In Excel, you can easily make a simple graph using the data as it’s currently displayed. However, if you want to drop it into a pivot table for dynamic filtering, analysis, and visualization, it can get tricky. To include all the data in your Pivot Table, you have to drop each year individually into the “values” field of the pivot table. Then, if you want to exclude any of the years, you’ll have to manually remove them. This can be extremely time consuming, and it prevents you from performing many of the calculations available in the pivot table (i.e. “year over year percentage change”).

pop_data2

So, how can you get all of those columns into a single “Year” column so that you can analyze the data more efficiently in a pivot table? In R, there is a simple way to do this. Using the tidyr package, we can “gather” all of those columns into a single column under one variable.

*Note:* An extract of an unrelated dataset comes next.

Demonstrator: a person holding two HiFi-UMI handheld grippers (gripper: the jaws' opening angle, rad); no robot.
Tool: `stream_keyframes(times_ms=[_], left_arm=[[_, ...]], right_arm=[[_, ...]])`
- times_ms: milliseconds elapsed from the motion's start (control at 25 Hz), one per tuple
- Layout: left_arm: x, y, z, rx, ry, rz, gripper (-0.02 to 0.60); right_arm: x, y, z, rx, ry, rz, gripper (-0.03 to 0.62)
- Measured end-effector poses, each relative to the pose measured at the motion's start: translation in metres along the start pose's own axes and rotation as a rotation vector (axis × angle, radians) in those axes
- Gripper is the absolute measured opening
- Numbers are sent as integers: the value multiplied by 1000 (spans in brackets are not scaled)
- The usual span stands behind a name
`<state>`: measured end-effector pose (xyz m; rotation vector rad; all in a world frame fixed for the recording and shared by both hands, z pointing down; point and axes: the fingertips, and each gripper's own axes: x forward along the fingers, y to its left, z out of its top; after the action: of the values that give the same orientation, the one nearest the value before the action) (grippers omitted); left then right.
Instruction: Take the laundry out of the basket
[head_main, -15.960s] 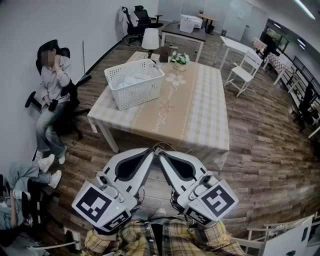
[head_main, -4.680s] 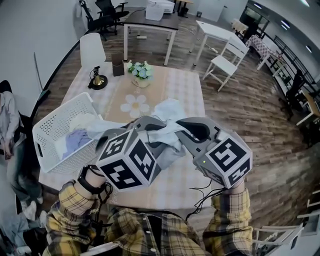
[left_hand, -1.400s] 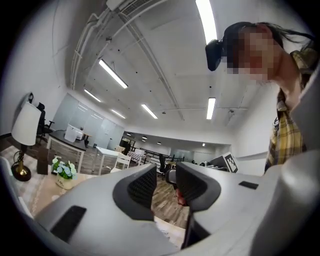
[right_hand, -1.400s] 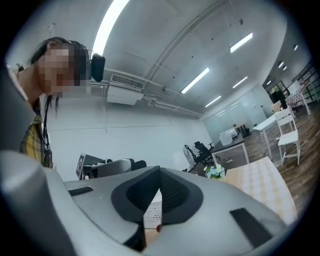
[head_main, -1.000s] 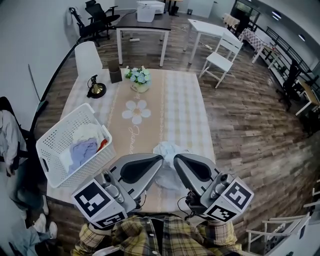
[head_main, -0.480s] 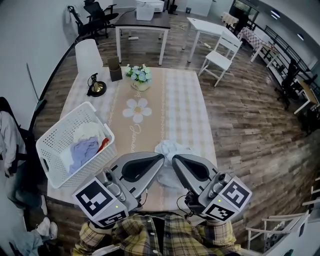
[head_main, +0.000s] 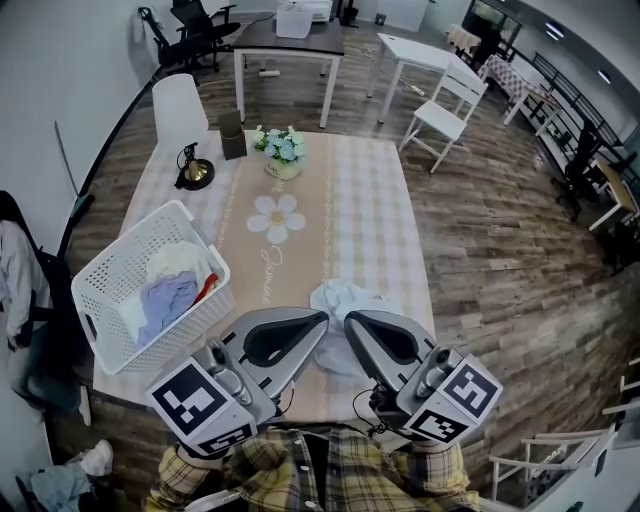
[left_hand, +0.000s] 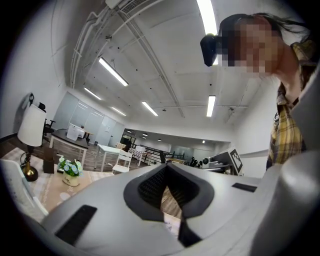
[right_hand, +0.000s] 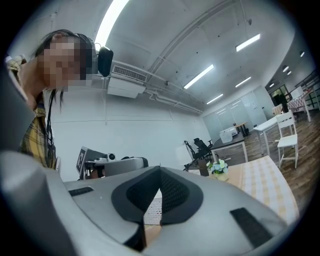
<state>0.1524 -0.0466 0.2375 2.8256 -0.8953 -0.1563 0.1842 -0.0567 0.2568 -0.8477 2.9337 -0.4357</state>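
Note:
The white laundry basket (head_main: 95, 290) stands at the table's left front corner, holding a white, a lavender (head_main: 165, 300) and a red piece of clothing. A pale crumpled garment (head_main: 340, 298) lies on the table near its front edge, partly hidden behind my grippers. My left gripper (head_main: 322, 318) and right gripper (head_main: 350, 318) hang side by side just in front of that garment, tips nearly meeting. In the left gripper view the left gripper (left_hand: 166, 167) is shut with nothing in it. In the right gripper view the right gripper (right_hand: 160, 170) is likewise shut and empty.
At the table's far end stand a lamp (head_main: 180, 112), a brown box (head_main: 232, 142) and a flower pot (head_main: 281, 153). A white chair (head_main: 440, 105) stands beyond the table's right corner. A seated person (head_main: 15, 275) is by the wall left of the basket.
A few seconds ago both grippers held the pale garment up over the table; it now lies on the table and they are shut and empty. Over the last second nothing moved visibly.

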Motion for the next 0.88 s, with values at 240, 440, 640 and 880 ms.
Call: stream_keyframes(times_ms=[240,440,640,880], left_arm=[[0,-3,3,4,1,8,11],[3,-6,2,8,1,20,11],[5,-12,0,8,2,42,11],[-5,-15,-9,5,5,121,11]], right_arm=[[-1,2,3,-5,-6,12,-5],[-6,0,1,1,-2,21,-5],[-11,0,0,4,9,43,-5],[-9,3,-8,6,29,110,-5]])
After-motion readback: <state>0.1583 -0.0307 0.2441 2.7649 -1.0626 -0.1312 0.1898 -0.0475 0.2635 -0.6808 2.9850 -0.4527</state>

Let’s take a look at the code…

### install and load tidyr package
install.packages("tidyr")
library(tidyr)

### import population by country by year from data.gov
pop_wide <- read.csv("http://en.openei.org/doe-opendata/dataset/a7fea769-691d-4536-8ed3-471e993a2445/resource/86c50aa8-e40f-4859-b52e-29bb10166456/download/populationbycountry19802010millions.csv", stringsAsFactors = FALSE, check.names=FALSE)

### assign column name to the first column
colnames(pop_wide)[1] <- "country"

### combine the year columns into a single column with separate rows for each year; assign to new vector
pop_long <- gather(pop_wide,year,population,-country)

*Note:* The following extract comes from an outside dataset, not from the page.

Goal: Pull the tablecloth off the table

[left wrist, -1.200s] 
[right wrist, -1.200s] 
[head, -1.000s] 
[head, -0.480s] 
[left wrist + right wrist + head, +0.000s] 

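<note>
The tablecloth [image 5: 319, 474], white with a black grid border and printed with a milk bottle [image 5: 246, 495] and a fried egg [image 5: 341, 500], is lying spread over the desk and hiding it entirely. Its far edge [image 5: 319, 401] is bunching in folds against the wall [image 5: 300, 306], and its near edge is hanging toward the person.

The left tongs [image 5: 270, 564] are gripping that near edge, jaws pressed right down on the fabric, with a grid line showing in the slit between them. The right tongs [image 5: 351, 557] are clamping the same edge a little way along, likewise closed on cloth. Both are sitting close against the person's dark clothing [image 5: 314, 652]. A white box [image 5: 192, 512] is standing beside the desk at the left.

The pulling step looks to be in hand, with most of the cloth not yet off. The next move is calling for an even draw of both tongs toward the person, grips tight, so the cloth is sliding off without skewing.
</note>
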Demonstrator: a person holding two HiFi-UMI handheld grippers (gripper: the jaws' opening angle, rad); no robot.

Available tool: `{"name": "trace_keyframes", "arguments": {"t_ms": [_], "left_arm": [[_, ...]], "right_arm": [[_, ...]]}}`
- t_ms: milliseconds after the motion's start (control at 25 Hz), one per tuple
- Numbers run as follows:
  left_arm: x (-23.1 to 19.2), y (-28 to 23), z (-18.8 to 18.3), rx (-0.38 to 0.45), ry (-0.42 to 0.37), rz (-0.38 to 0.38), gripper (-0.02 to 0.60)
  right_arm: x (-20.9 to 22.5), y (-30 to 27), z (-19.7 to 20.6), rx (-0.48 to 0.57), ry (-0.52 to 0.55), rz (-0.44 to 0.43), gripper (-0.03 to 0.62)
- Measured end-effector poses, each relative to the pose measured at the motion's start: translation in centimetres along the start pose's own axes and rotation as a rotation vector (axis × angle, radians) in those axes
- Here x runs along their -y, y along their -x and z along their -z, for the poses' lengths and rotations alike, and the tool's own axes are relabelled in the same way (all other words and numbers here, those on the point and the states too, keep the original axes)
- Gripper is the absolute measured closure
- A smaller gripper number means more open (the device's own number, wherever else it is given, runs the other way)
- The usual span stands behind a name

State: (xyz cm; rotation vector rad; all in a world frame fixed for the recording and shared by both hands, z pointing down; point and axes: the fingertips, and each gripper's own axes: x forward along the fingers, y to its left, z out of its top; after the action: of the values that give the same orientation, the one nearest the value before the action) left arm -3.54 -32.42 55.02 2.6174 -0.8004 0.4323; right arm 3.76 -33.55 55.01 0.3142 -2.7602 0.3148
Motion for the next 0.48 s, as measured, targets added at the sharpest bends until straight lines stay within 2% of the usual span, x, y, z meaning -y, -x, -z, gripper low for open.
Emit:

### download the new csv to your working directory
write.csv(pop_long,"population_data.csv")

After you import and load the tidyr package, simply import the file and give the column of countries a name. Then, use the gather() function to pull all of those columns into a single column with adjacent values.

The first argument is the data frame you are working in (‘pop_wide’ in our case), the second argument is what you want the variable column to be (‘year’ in our case), and the third argument is what you want the values column to be (‘population’ in our case).  The last argument consists of the columns you want to be combined. You can also select instead the columns you don’t want to combine using the ‘-‘ sign, which is what we did with the ‘country’ column.

After we send the file back to our computer with write.csv, we can open the file up in Excel to see how it looks.

pop_data3

Now, the spreadsheet is going to list every country’s population for 1980, then 1981, then 1982, and so on. In general, this is how you want your raw data to look. If, however, you want the high level summary you started with, you can split the data back into multiple columns with tidyr’s spread() function. But, for now, let’s see how this looks in a pivot table…

pop_data4

If you look at the pivot table “Values” field, you’ll see that it’s a lot less messy. Now, you can manipulate the data much more easily. Want to create a pivot chart showing the increase in population within North America from 1980 to 2010? You can now do this in just a few seconds…

North America Population Growth Over Time